Guarantee: a Db reads exactly the state at its pinned generation, no matter what commits afterwards — including deletes. There are no torn reads, no partially applied batches, and no drift over time.

  • brain.now() pins the current generation in O(1).
  • brain.transact() returns a Db pinned at the freshly committed generation.
  • brain.asOf(generation | Date | snapshotPath) pins past state.

While nothing has committed past the pin, reads delegate to the live fast paths — pinning is free until history actually moves.
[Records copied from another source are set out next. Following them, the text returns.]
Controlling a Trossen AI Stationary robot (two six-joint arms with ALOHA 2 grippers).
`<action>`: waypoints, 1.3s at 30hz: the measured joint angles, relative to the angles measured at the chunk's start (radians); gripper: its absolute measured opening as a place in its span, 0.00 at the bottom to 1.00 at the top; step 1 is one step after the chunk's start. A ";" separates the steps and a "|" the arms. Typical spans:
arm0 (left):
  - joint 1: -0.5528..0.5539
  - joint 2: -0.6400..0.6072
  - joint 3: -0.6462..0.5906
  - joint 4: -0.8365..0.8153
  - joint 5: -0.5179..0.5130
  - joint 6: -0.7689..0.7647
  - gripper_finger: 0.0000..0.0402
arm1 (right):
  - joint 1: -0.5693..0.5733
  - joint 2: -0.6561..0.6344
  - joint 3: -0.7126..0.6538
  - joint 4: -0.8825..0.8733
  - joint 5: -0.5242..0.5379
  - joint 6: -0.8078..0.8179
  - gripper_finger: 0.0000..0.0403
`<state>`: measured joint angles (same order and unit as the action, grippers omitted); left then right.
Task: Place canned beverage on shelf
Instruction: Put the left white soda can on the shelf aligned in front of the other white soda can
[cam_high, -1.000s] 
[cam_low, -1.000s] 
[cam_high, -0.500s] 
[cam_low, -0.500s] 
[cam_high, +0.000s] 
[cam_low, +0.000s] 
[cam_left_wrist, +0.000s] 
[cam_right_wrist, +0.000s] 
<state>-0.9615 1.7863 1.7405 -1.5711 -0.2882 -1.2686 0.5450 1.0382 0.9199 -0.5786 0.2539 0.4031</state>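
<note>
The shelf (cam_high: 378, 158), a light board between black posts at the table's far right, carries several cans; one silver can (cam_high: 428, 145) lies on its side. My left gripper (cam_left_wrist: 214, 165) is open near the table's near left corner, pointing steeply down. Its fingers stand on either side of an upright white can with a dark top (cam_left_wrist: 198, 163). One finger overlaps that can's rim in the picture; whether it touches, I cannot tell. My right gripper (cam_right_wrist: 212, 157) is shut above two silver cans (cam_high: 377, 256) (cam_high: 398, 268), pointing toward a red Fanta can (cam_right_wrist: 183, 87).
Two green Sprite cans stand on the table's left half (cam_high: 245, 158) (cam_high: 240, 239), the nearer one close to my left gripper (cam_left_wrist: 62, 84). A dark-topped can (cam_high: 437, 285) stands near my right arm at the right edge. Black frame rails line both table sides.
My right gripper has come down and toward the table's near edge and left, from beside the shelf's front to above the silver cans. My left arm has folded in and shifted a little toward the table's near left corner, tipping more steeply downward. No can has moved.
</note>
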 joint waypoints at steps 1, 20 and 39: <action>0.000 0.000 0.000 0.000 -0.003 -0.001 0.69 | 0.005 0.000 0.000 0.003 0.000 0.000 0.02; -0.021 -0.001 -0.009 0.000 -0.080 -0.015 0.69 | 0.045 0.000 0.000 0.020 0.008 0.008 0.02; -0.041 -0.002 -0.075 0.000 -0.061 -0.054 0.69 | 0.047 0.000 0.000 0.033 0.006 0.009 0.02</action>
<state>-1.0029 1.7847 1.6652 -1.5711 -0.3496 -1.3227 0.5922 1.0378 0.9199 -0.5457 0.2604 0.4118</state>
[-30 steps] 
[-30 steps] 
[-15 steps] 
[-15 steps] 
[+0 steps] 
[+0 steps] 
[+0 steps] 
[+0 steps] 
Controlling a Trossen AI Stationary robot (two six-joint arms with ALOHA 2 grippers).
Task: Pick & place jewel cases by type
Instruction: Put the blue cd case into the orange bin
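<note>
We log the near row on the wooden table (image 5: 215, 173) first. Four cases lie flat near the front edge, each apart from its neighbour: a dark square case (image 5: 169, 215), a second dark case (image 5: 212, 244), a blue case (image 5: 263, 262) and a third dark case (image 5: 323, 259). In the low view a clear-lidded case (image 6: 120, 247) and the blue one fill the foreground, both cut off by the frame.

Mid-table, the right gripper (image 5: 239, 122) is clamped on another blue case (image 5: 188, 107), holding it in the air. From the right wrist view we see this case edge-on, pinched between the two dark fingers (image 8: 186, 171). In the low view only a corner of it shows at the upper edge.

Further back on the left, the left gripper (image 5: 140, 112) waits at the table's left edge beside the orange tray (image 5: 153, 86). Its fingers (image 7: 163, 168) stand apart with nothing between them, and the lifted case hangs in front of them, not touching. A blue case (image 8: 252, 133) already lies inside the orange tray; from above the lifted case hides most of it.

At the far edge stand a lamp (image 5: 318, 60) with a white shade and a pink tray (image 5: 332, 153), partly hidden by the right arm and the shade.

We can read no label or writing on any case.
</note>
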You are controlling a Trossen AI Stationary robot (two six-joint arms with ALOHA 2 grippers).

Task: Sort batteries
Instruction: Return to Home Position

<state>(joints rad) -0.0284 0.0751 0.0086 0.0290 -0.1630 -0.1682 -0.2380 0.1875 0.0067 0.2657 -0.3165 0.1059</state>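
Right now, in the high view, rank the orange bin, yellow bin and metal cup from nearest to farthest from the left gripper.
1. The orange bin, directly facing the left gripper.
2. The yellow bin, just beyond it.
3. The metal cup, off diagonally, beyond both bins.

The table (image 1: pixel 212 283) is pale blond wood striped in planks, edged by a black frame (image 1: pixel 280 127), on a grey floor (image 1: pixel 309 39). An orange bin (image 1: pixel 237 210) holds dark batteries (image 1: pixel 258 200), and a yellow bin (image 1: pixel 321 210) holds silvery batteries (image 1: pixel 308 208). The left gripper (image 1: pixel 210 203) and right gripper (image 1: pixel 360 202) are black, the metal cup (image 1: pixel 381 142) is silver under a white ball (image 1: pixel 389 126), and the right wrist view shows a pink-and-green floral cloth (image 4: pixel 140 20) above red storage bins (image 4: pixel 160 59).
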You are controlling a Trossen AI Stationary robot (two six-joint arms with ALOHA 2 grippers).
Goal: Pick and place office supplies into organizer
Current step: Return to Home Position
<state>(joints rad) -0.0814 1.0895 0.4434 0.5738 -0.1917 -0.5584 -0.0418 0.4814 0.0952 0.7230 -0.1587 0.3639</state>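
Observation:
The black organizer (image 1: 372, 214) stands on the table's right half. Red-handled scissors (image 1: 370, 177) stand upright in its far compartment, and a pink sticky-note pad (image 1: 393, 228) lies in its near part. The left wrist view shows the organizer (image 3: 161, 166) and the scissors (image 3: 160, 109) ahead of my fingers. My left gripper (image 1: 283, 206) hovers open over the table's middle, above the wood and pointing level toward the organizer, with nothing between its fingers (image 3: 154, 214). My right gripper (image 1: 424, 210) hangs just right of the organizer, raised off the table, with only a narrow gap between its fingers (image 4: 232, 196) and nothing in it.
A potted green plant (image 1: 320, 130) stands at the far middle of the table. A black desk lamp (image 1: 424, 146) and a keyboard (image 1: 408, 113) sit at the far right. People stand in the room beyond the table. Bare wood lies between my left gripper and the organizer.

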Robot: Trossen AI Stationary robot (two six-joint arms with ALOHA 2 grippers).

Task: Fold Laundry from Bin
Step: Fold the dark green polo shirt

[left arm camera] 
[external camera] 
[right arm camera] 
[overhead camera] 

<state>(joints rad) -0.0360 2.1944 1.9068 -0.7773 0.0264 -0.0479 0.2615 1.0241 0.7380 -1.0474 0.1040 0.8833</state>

Once later transactions commit, the view keeps serving the full query surface at its generation (see "Reading the past" below).

Writers are never blocked by readers and readers never block writers: a pinned view stays valid because nothing overwrites the immutable records it resolves from (the LMDB reader-pin model).

Transaction atomicity

brain.transact(ops) executes a declarative batch — add, update, remove, relate, unrelateatomically as exactly one generation:

const db = await brain.transact([
  { op: 'add', id: orderId, type: NounType.Document, subtype: 'order', data: 'Order #1042' },
  { op: 'add', id: itemId, type: NounType.Thing, subtype: 'line-item', data: 'Widget x3' },
  { op: 'relate', from: orderId, to: itemId, type: VerbType.Contains, subtype: 'order-line' }
], { meta: { author: 'order-service', requestId: 'req-9f2' } })

db.receipt.ids   // resolved id per operation, in input order

Either every operation applies, or none do and the store is byte-identical to its pre-transaction state. Operation semantics mirror the corresponding single-operation methods — validation, subtype enforcement, relationship deduplication, delete cascades — and later operations may reference ids created earlier in the same batch.

The commit point is one atomic rename. The durability protocol:

  1. Before-images of every touched id are staged into an immutable generation directory and fsynced.
  2. The batch executes through the transaction manager (which has its own operation-level rollback for non-crash failures).
  3. The store manifest is replaced via atomic temp-file rename and fsynced. The rename is the commit — a generation is committed if and only if the manifest says so.

Crash recovery: on the next open, any staged generation above the manifest watermark is an uncommitted transaction; its before-images are restored (idempotently — recovery can itself crash and rerun) and derived indexes never observe the rolled-back state. A crash anywhere before the rename rolls back to the exact pre-transaction bytes; a crash after it keeps the transaction.

Transaction metadata (meta) is reified Datomic-style: recorded in an append-only transaction log readable via brain.transactionLog() — audit fields live in the database, not in commit messages.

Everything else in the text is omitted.